> **TO DO**
Exact copies of all the lines below are required, with the pictures omitted.

> **THE DATA**
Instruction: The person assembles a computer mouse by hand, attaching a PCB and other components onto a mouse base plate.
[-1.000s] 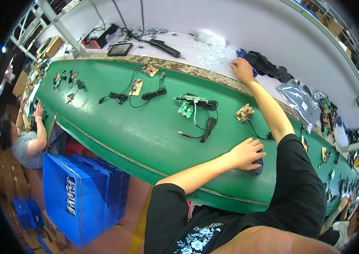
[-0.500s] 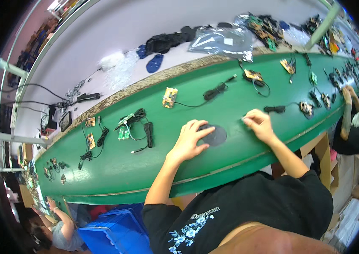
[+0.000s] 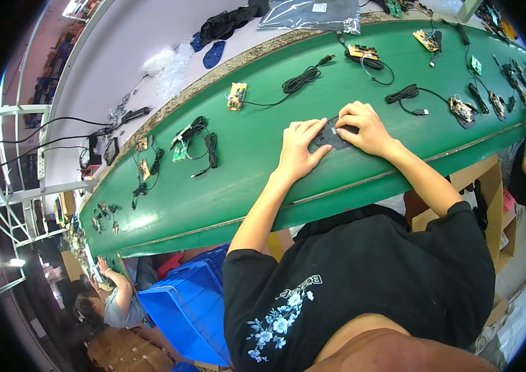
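A dark, flat oval plate (image 3: 331,138) with small raised details lies on the green work surface in front of me. Around its left edge, my left hand (image 3: 300,147) keeps its fingers along the far side and its thumb on the near side. My right hand (image 3: 365,130) is bent over the plate's right part, fingertips pinched together. At those fingertips shows a small pale piece (image 3: 336,131), too small to name. Beyond my hands lie a yellowish circuit board (image 3: 236,97) and its coiled black cable (image 3: 302,80).
More circuit boards with cables lie along the green belt (image 3: 244,167), including a green one (image 3: 179,150) at left. A clear plastic bag (image 3: 306,15) rests on the far ledge. Blue crates (image 3: 188,310) stand below at left. Other people work at both ends.
My right hand has moved left onto the plate, carrying the small piece. My left hand has shifted to the plate's left edge. The whole view has tilted, raising the bench in the picture.
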A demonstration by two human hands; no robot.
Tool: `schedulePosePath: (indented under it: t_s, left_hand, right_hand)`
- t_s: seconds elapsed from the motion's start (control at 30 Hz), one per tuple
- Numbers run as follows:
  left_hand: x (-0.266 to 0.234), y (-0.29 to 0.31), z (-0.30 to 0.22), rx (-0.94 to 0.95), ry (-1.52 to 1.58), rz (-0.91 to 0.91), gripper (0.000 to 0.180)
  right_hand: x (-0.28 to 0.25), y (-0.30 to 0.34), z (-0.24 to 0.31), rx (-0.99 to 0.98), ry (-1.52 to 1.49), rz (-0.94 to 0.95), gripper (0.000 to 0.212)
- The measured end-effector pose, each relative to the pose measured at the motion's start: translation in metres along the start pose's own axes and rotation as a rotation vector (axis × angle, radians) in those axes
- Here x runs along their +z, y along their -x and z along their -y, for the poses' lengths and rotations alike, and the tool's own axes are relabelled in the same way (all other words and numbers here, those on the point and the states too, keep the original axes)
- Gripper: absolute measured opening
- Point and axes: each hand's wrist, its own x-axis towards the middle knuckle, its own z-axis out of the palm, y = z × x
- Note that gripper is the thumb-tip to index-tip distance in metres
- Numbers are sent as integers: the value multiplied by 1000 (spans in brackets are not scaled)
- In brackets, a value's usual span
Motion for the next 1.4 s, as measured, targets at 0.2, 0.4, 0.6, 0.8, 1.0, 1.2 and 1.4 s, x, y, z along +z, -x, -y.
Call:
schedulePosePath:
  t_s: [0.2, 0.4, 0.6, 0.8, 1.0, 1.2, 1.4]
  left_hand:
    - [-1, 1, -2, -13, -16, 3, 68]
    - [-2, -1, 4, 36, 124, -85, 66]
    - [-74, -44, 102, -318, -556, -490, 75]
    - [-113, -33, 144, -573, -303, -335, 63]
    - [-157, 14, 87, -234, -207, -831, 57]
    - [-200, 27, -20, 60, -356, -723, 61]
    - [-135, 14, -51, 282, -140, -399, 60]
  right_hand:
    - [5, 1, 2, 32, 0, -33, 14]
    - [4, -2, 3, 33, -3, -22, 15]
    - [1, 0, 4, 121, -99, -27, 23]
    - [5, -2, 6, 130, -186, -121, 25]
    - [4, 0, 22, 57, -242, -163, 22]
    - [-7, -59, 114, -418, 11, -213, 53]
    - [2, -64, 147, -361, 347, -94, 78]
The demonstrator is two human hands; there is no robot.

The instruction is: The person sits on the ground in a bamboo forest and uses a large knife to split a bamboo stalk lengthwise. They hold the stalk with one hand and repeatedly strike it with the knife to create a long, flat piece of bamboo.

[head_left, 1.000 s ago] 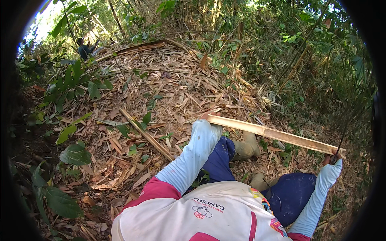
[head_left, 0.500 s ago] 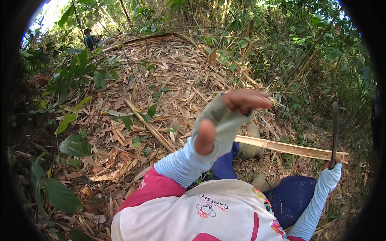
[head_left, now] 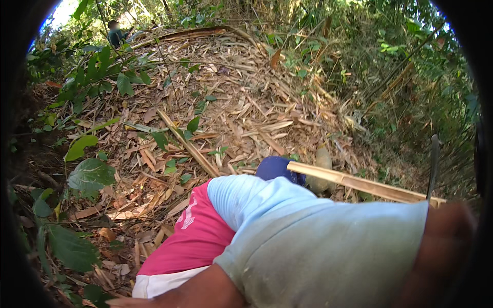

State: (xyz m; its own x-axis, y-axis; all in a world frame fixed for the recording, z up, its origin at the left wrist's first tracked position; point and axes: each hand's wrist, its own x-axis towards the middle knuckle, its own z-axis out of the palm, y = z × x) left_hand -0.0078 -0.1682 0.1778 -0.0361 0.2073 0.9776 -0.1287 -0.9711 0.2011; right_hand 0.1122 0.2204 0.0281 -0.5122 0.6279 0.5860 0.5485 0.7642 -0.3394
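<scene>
My left hand [head_left: 334, 251] spreads open before the split-bamboo strip [head_left: 359, 183] and knife blade [head_left: 433, 167]. My right hand's grip is hidden.

Outdoors, in woodland. Underfoot, dry brown leaf litter [head_left: 241, 100] spread thickly over ground, with long split strip [head_left: 187, 143] lying at left of middle. Nearer left edge, low plants with broad green leaves [head_left: 92, 174]. To right, dense thicket [head_left: 390, 66] of thin stems and foliage. At upper left, bright daylight through greenery; far off there, among plants, another person [head_left: 114, 36].
</scene>
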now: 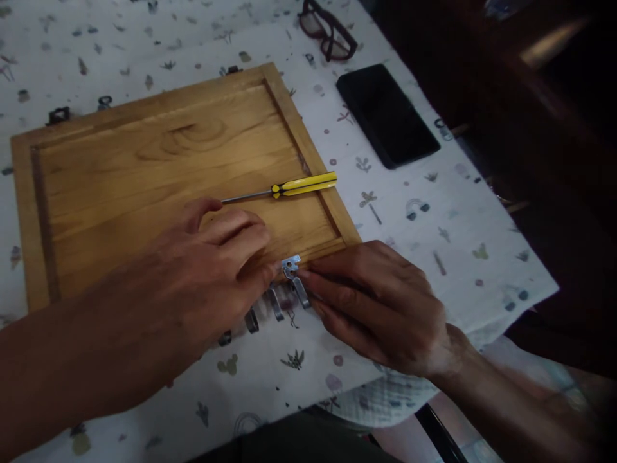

> **RESPONSE AREA**
Instruction: The person assembles a computer mouse by hand, attaching a PCB and other components onto a mouse base plate.
[-1.000s] 
[-0.500s] 
[+0.000s] 
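A dark, flat oval plate (image 3: 331,138) with small raised details lies on the green work surface in front of me. Around its left edge, my left hand (image 3: 300,147) keeps its fingers along the far side and its thumb on the near side. My right hand (image 3: 365,130) is bent over the plate's right part, fingertips pinched together. At those fingertips shows a small pale piece (image 3: 336,131), too small to name. Beyond my hands lie a yellowish circuit board (image 3: 236,97) and its coiled black cable (image 3: 302,80).
More circuit boards with cables lie along the green belt (image 3: 244,167), including a green one (image 3: 179,150) at left. A clear plastic bag (image 3: 306,15) rests on the far ledge. Blue crates (image 3: 188,310) stand below at left. Other people work at both ends.
My right hand has moved left onto the plate, carrying the small piece. My left hand has shifted to the plate's left edge. The whole view has tilted, raising the bench in the picture.
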A demonstration by two human hands; no robot.
Tool: `schedulePosePath: (indented under it: t_s, left_hand, right_hand)`
- t_s: seconds elapsed from the motion's start (control at 30 Hz), one per tuple
- Numbers run as follows:
  left_hand: x (-0.266 to 0.234), y (-0.29 to 0.31), z (-0.30 to 0.22), rx (-0.94 to 0.95), ry (-1.52 to 1.58), rz (-0.91 to 0.91), gripper (0.000 to 0.180)
  right_hand: x (-0.28 to 0.25), y (-0.30 to 0.34), z (-0.24 to 0.31), rx (-0.99 to 0.98), ry (-1.52 to 1.49), rz (-0.94 to 0.95), gripper (0.000 to 0.212)
- The measured end-effector pose, each relative to the pose measured at the motion's start: translation in metres along the start pose's own axes and rotation as a rotation vector (axis × angle, radians) in those axes
- Here x runs along their +z, y along their -x and z along their -y, for the poses' lengths and rotations alike, and the tool's own axes are relabelled in the same way (all other words and numbers here, those on the point and the states too, keep the original axes)
- Gripper: absolute measured opening
- Point and axes: each hand's wrist, its own x-axis towards the middle knuckle, its own z-axis out of the palm, y = z × x
- Note that gripper is the thumb-tip to index-tip distance in metres
- Numbers are sent as integers: the value multiplied by 1000 (spans in brackets are not scaled)
- In brackets, a value's usual span
Motion for the next 1.4 s, as measured, targets at 0.2, 0.4, 0.6, 0.8, 1.0, 1.2 and 1.4 s, x, y, z along +z, -x, -y.
Call:
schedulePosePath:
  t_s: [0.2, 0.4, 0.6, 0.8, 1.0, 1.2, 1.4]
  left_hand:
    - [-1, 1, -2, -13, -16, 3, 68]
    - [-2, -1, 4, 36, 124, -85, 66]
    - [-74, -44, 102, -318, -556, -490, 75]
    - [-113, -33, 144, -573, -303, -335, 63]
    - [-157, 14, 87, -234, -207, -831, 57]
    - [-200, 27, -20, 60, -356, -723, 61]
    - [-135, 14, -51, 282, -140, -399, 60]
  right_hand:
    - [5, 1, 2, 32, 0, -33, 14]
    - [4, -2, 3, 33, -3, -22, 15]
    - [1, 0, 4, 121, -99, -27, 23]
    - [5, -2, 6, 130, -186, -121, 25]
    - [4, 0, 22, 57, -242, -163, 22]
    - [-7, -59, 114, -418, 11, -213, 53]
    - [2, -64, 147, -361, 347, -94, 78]
The demonstrator is two human hands; there is no robot.

The instruction is: The person sits on the ground in a bamboo forest and uses a large knife to split a bamboo stalk lengthwise. They hold the stalk with one hand and repeatedly strike it with the knife to create a long, flat piece of bamboo.

[head_left, 1.000 s ago] 
[head_left, 0.500 s ago] 
[head_left, now] 

State: (xyz m; its own x-axis, y-axis; all in a world frame fixed for the recording, z up, its origin at the left wrist's first tracked position; point and axes: each hand's wrist, its own x-axis towards the middle knuckle, its own z-axis out of the palm, y = z × x) left_hand -0.0078 -0.1682 0.1778 -0.0361 0.2073 0.9776 -0.1287 -0.9711 0.2011; right_hand 0.1122 0.2204 0.0281 -0.5122 0.6279 0.5860 0.5485 0.7642 -0.3394
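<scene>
My left hand [head_left: 334, 251] spreads open before the split-bamboo strip [head_left: 359, 183] and knife blade [head_left: 433, 167]. My right hand's grip is hidden.

Outdoors, in woodland. Underfoot, dry brown leaf litter [head_left: 241, 100] spread thickly over ground, with long split strip [head_left: 187, 143] lying at left of middle. Nearer left edge, low plants with broad green leaves [head_left: 92, 174]. To right, dense thicket [head_left: 390, 66] of thin stems and foliage. At upper left, bright daylight through greenery; far off there, among plants, another person [head_left: 114, 36].
</scene>
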now: 

This exercise requires nothing further.